We are committed to the principle that our code structure should mirror our data structure.

This philosophy is implemented through a monorepo setup that aligns closely with our data engineering processes, reflecting the hierarchical arrangement of our data layers. By minimising boilerplate code across different DAGs, each directory in our monorepo corresponds to a specific data layer, further subdivided into directories for individual tables. This layout includes all relevant components—queries, schemas, and Python scripts—ensuring that our code and data remain in close alignment.

Carbon

This structure facilitates navigation and clarity, making it easy to locate and understand the code related to any task and thus a specific table. As an additional benefit, Airflow’s DAGs provide a visual representation of our workflows. This visualisation allows us to easily identify how changes to one part of the pipeline will impact downstream processes. As a result, our ability to understand and manage dependencies has significantly improved.

By aligning our code structure with our data structure, we have created a robust, transparent, and efficient data engineering infrastructure. This approach not only supports our current goals but also ensures the long-term success of our data science initiatives.

Closing Thoughts: The Road Ahead

In rethinking our data engineering process, we've made significant strides by focusing on the fundamentals—building a solid foundation, embracing monotasking to create clarity and reliability, and aligning our code with our data structure. These changes have not only improved the efficiency and reliability of our workflows but also set us up for scalable growth as our data science team continues to innovate.

However, this is just the beginning. As our logistics services evolve and the complexity of our data pipelines increases, continuous iteration will be crucial. The principles we've adopted are not static; they are dynamic guidelines that we will refine as we encounter new challenges and opportunities. Our commitment to a systematic and disciplined approach ensures that we remain adaptable, responsive, and always ready to meet the needs of our business.

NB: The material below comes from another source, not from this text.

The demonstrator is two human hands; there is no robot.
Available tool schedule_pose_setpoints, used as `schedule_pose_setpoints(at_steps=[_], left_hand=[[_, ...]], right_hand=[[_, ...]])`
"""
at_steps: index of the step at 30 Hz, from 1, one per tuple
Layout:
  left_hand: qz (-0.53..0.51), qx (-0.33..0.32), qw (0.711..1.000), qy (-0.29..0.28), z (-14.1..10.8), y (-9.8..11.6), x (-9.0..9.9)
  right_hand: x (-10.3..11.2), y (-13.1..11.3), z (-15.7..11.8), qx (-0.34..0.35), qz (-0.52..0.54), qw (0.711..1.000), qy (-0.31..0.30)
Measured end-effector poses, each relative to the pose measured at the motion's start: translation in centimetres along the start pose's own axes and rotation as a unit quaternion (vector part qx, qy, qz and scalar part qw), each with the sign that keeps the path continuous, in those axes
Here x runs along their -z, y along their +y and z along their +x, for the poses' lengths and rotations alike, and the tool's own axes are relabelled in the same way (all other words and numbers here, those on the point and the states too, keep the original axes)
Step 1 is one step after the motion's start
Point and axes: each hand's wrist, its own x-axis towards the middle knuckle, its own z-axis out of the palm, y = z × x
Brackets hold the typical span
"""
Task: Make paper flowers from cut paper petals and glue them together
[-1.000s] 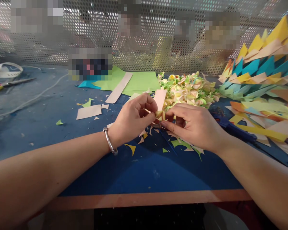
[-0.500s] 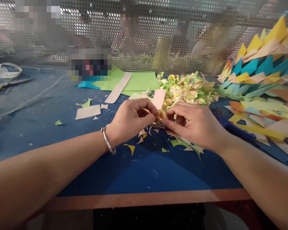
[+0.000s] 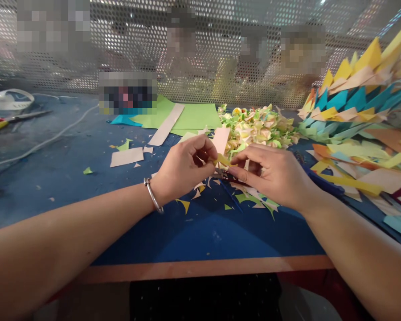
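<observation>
Between the fingertips of both hands is a small yellow piece of paper [image 3: 223, 160], partly hidden by the fingers. My left hand [image 3: 190, 167], with a silver bangle at the wrist, pinches its left side. Thumb and forefinger of my right hand [image 3: 265, 176] hold its right side. Below the hands lie pink, green and yellow paper scraps [image 3: 184, 206] and a thin blue stick-like thing [image 3: 231, 196]. Just behind the fingers rests a pink paper strip [image 3: 221, 139]. A heap of small folded paper pieces [image 3: 257, 127] stands beyond my right hand.
Green sheets [image 3: 194, 117] and a long pink strip [image 3: 167, 125] lie at the back, before a perforated metal screen [image 3: 207, 58]. Scissors [image 3: 20, 117], a white cord [image 3: 53, 136] and a tape roll [image 3: 15, 100] sit left. At right are a layered paper construction [image 3: 357, 98] and loose paper strips [image 3: 364, 183].
The yellow paper between my fingers was curved and looped; now it looks flatter and more stretched out. The camera view has shifted slightly. Both hands stay nearly in place.
</observation>
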Motion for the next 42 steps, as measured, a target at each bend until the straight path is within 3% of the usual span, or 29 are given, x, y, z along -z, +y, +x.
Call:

It's important to note that these concepts are not an all-or-nothing proposition. Each principle—whether it's monotasking, a layered approach, or aligning code with data structure—can be applied individually and incrementally, depending on your specific needs and pain points. This flexibility allows you to tailor your approach to your unique situation, implementing changes where they will have the most impact first.

By adopting this mindset, you can gradually introduce improvements without overwhelming your existing workflows. This step-by-step evolution helps ensure that changes are sustainable and aligned with your overall goals.

In the end, the mantra "fast is slow, slow is fast" has proven to be more than just a guiding philosophy—it's a practical approach to data engineering that balances immediate needs with long-term success. By taking the time to build robust systems now, we are positioning ourselves to move faster and more efficiently in the future, driving innovation and delivering value across our organisation.